On May 19, 2016, the Delaware Chancery Court preliminarily enjoined the directors of Cogentix Medical from reducing the size of the company’s board because, under the facts presented, there was a reasonable probability that the board reduction plan was implemented to defeat insurgent candidates in a contested director election.  Pell v. Kill, C.A. No. 12251-VCL (Del. Ch. May 19, 2016).  The decision is a reminder that board actions that affect the shareholder vote—particularly decisions that make it more difficult for stockholders to elect directors not supported by management—will be subject to enhanced judicial scrutiny by Delaware courts on the lookout with a “gimlet eye” for conduct having a preclusive or coercive effect on the stockholder vote.

Background

In March 2015, VSI and Uroplasty combined to form Cogentix, a specialty medical device manufacturer.  After the merger, Uroplasty’s management team continued at the helm of the combined company.  Robert Kill, who was formerly the President, CEO and Chairman of Uroplasty, assumed those same roles at Cogentix.  The Cogentix board was comprised of eight legacy directors from the two companies, divided into three staggered classes: five Uroplasty directors and three VSI directors.  Among the legacy VSI directors was Lewis Pell, who also owned 7.1% of Cogentix’s shares and was the company’s second largest stockholder.  Pell was one of three Class I directors, whose terms expired in 2016.  The Class II and Class III directors’ terms expired in 2017 and 2018, respectively.
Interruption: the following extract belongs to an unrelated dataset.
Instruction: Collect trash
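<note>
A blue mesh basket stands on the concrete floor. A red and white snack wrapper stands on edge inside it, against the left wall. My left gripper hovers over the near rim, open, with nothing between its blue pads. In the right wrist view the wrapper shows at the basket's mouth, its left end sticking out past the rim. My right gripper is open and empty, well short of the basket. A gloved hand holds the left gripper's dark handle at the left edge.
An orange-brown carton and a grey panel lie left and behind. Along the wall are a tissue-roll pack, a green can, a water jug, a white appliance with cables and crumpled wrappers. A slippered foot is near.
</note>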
Disputes arose immediately after the merger, culminating in Pell’s threats in early 2016 to have Kill fired as CEO and to nominate candidates for the Class I board seats up for election that year.  In February 2016, the Cogentix board held a regularly scheduled meeting, during which they selected the date for the annual stockholder’s meeting and discussed the dispute between Pell and Kill.  At this point, the rift widened, with the legacy Uroplasty directors siding with Kill and the legacy VSI directors siding with Pell.  Kill and his closest allies—fellow legacy Uroplasty directors Kevin Roche and Kenneth Paulus—saw two possible paths for dealing with Pell’s threats: either (A) negotiate a consensual resolution; or (B) come up with a solution that would preempt Pell’s threat to seek to elect himself and two allies to fill the three Class I directorships at the annual meeting (which, in turn, would alter the board dynamics by giving Pell and his allies, now in the minority on the board, effective veto power by creating a four-four split on the board).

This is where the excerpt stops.